La comunità armena è una componente importante della popolazione della città di Beirut e la Turchia, come dice anche lei, un vicino ingombrante. Anche per gli armeni di Armenia, con un altro fronte caldo nel Nagorno-Karabakh. Cosa succede dall’altra parte dell’Anatolia nel Caucaso?

Beirut è una delle principali città della diaspora degli armeni occidentali, quelli che vivevano nell’Impero Ottomano e che nella spartizione di quanto rimaneva dell’Impero videro svanire tutte le promesse e tutti i diritti. Gli Armeni in Libano sono una minoranza consistente numericamente (più di centomila in uno Stato di poco più di quattro milioni di abitanti) e influente anche a livello economico, sociale e politico. Convivono pacificamente con i cittadini di ogni altra appartenenza religiosa da cui sono considerati un asset per il Paese. Non più di un paio di mesi fa venne organizzata una manifestazione anti armena dove venivano brandite bandiere turche in un quartiere periferico di Beirut.  Nel corso della manifestazione furono scanditi slogan negazionisti del genocidio. E’ di qualche giorno fa la notizia, diramata da fonti dell’esercito libanese, che siano state illegalmente importate tramite la Siria armi provenienti dalla Turchia. E’ evidente che vi sia una regia probabilmente turca che tenta di destabilizzare il Paese dei Cedri, fomentando anche i più bassi istinti del fanatismo religioso.

Il fronte del Caucaso poteva essere considerato un caso a parte fino a poco tempo fa.
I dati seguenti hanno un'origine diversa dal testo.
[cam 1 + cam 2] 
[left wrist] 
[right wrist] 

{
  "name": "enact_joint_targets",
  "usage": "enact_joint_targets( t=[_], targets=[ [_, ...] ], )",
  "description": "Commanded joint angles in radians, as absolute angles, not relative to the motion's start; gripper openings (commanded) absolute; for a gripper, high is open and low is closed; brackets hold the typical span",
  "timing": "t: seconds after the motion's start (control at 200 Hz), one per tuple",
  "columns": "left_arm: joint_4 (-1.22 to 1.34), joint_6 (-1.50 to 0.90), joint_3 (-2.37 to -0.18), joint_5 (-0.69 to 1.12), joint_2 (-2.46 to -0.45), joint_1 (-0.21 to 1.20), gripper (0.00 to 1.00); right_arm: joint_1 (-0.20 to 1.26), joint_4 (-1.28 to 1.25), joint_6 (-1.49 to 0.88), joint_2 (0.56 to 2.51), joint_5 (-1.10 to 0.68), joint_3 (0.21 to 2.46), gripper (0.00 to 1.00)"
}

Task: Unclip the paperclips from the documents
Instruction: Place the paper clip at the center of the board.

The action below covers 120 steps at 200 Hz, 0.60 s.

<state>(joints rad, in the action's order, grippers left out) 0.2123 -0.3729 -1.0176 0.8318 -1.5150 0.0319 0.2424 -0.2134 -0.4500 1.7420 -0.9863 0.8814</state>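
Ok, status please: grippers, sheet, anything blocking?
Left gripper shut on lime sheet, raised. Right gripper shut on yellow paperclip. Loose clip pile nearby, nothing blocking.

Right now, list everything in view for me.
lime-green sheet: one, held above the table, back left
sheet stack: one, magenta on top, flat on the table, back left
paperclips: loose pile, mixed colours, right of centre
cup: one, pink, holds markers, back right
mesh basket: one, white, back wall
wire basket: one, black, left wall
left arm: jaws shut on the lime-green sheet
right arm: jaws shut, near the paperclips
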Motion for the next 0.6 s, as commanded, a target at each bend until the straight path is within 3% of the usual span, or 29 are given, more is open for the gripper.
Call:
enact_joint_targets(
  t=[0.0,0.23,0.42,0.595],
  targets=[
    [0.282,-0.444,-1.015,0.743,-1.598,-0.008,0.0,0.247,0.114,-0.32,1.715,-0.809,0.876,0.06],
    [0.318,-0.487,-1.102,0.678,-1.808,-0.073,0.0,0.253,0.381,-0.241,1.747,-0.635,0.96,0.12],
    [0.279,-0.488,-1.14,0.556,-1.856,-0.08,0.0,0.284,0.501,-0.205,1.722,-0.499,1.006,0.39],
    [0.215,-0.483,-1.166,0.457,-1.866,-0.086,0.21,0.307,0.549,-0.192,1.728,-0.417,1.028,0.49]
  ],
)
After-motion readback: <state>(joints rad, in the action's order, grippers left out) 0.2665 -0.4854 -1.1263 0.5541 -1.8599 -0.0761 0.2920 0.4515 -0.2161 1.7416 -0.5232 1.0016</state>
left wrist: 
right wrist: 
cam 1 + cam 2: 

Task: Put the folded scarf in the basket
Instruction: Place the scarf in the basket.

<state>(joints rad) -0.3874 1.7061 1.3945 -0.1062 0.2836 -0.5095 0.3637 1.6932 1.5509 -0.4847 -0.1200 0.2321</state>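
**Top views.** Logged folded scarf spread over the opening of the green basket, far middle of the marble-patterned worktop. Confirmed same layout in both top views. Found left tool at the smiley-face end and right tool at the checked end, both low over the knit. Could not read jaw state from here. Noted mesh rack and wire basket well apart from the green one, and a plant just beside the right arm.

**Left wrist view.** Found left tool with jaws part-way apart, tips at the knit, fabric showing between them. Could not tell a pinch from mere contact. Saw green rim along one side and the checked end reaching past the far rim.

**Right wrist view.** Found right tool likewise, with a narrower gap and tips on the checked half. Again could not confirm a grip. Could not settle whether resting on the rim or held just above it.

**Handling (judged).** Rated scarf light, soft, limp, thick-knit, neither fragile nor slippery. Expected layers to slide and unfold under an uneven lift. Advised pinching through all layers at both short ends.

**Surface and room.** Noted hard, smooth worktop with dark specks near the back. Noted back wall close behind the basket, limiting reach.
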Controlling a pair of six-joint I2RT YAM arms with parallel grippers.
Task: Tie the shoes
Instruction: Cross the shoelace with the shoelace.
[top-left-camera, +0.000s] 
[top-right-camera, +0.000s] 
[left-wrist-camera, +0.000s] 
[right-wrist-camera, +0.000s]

Ora, soprattutto con la rivoluzione di Velluto che ha portato la Repubblica di Armenia a promuovere importanti riforme nella direzione della trasparenza e della democrazia tanto da far dichiarare durante un talk show della BBC al proprio Primo Ministro, Nikol Pashinyan, che per il Nagorno Karabakh va trovata una soluzione comune e accettabile per i popoli di Nagorno Karabakh, per Armenia e Azerbaigian non ci sono più alibi per irrigidimenti o minacce di guerra. Quel fazzoletto di terra incastonato tra le montagne del Caucaso può davvero essere un esempio di pace e di convivenza dopo decenni di conflitti impostati soprattutto dai “divide et impera” di Stalin e simili, ivi incluso Erdogan.

Alleggeriamo: un libro, un film e una canzone per chi è affascinato dall’oriente così esotico che ci ha raccontato.

Trittico femminile: libro “La bastarda di Istanbul” di Elif Shafak; film “E ora dove andiamo” del 2011 diretto dalla regista libanese Nadine Labaki, che ben descrive in modo leggero e ironico l’equilibrio trai gruppi religiosi in Libano; canzone “Panique bel parlement” di Michelle e Noel Keserwany.

Grazie per il suo tempo e buon lavoro!